**TASK STATEMENT:**
Report the number of lines in the data where the word "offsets" appears, and add no other text.

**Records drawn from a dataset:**

▽

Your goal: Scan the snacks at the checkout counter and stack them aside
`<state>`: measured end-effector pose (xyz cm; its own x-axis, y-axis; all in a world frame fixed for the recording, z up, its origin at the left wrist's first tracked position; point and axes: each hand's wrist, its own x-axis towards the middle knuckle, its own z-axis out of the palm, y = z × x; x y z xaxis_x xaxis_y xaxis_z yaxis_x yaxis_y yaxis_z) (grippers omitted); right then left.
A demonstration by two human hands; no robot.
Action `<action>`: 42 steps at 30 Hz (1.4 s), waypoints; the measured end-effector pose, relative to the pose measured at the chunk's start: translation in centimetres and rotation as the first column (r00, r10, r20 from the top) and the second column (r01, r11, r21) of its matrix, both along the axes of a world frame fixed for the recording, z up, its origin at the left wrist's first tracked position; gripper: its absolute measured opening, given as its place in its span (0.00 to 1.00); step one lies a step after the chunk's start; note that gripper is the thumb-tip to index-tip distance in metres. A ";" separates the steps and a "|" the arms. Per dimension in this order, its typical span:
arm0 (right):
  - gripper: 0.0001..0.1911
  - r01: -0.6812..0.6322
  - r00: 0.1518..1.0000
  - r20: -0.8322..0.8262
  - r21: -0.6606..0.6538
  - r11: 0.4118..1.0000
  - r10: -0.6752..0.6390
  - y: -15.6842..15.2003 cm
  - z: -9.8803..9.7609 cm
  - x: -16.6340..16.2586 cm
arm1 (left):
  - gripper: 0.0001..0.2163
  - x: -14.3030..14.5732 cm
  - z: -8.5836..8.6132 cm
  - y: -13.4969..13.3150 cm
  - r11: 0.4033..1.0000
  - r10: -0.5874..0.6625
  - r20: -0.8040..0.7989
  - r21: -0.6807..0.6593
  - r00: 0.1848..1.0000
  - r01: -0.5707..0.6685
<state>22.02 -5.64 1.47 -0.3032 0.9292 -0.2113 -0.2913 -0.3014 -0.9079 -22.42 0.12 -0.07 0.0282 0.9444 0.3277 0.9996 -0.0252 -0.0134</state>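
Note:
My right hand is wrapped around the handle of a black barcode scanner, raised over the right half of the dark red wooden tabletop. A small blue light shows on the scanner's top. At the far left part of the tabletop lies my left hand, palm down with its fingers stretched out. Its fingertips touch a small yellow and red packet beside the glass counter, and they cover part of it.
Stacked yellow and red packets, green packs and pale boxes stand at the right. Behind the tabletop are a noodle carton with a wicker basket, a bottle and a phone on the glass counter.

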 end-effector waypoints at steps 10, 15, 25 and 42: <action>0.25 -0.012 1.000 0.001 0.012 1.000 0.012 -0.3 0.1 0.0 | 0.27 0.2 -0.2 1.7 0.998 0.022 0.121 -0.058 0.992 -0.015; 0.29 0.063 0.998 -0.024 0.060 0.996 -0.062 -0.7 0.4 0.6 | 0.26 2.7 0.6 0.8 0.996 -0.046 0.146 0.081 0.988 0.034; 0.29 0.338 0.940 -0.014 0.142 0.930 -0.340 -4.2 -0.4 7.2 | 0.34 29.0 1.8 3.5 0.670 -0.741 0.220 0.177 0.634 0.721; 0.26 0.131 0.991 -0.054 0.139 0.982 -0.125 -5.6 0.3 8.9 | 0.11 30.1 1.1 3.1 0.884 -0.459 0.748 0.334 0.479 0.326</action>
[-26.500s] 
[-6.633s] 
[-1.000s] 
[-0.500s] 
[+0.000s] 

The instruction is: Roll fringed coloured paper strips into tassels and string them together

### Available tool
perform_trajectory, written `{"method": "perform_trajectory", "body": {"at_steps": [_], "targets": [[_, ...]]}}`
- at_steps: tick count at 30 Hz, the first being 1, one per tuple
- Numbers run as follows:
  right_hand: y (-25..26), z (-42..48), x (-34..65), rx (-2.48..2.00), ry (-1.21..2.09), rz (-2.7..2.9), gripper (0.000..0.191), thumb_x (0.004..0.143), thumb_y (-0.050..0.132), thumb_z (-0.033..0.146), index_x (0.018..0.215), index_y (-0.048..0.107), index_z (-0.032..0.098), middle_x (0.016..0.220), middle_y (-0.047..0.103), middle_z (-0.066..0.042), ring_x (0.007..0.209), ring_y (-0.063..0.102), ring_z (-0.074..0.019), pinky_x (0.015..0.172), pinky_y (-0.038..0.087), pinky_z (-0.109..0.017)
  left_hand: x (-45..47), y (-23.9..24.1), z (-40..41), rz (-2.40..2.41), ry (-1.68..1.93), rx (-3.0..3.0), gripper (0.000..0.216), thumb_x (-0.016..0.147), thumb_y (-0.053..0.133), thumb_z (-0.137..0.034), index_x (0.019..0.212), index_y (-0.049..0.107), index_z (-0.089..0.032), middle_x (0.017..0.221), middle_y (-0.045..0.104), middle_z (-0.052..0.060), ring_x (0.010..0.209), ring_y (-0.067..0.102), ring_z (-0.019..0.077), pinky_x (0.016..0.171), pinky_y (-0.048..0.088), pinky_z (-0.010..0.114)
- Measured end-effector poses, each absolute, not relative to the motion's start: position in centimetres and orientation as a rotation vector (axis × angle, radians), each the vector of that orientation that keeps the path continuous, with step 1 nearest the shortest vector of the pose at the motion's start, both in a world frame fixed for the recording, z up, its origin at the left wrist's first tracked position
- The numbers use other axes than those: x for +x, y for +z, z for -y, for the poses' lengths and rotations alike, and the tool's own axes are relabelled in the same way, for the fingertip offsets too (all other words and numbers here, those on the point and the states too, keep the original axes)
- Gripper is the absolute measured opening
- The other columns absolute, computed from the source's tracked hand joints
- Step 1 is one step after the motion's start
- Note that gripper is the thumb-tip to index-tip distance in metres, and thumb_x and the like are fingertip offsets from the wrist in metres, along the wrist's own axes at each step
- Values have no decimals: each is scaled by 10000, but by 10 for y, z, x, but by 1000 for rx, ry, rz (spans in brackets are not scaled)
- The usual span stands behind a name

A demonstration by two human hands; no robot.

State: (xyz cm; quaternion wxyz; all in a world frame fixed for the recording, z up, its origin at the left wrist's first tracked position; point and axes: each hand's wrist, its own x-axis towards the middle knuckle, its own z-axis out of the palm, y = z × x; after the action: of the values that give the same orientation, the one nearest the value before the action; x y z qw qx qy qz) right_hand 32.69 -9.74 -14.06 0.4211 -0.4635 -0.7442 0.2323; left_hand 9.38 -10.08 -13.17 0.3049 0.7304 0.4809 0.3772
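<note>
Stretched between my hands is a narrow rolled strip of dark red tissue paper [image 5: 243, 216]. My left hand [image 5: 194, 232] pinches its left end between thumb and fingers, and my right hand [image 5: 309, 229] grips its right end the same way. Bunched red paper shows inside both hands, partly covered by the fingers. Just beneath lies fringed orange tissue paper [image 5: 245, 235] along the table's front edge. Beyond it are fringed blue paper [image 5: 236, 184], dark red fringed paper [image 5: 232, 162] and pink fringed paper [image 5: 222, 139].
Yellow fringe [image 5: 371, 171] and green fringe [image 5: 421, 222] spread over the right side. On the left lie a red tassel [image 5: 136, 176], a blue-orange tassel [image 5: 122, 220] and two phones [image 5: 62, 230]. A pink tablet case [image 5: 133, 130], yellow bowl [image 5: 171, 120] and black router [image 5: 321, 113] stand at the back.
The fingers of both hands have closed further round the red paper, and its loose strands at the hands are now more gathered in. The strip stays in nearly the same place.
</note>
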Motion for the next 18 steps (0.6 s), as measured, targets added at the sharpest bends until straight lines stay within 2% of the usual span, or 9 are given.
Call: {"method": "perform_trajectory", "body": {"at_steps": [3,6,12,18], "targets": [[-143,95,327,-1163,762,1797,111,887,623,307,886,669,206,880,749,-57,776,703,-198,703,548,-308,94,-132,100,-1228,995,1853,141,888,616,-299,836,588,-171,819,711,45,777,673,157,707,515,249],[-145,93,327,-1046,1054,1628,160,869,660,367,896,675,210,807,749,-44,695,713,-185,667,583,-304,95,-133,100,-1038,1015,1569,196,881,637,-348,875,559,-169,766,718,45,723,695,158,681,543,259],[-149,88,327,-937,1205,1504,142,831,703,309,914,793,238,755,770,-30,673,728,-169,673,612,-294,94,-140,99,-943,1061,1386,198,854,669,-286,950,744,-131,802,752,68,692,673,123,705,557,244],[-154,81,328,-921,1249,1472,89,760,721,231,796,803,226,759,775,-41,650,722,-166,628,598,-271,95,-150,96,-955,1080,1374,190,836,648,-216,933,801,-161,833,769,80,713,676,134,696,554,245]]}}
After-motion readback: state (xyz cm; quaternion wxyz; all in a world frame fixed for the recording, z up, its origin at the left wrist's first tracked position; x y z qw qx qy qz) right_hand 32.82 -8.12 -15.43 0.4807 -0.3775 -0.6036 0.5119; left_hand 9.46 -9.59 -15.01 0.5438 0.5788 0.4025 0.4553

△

**RESULT OF THIS EXERCISE:**
2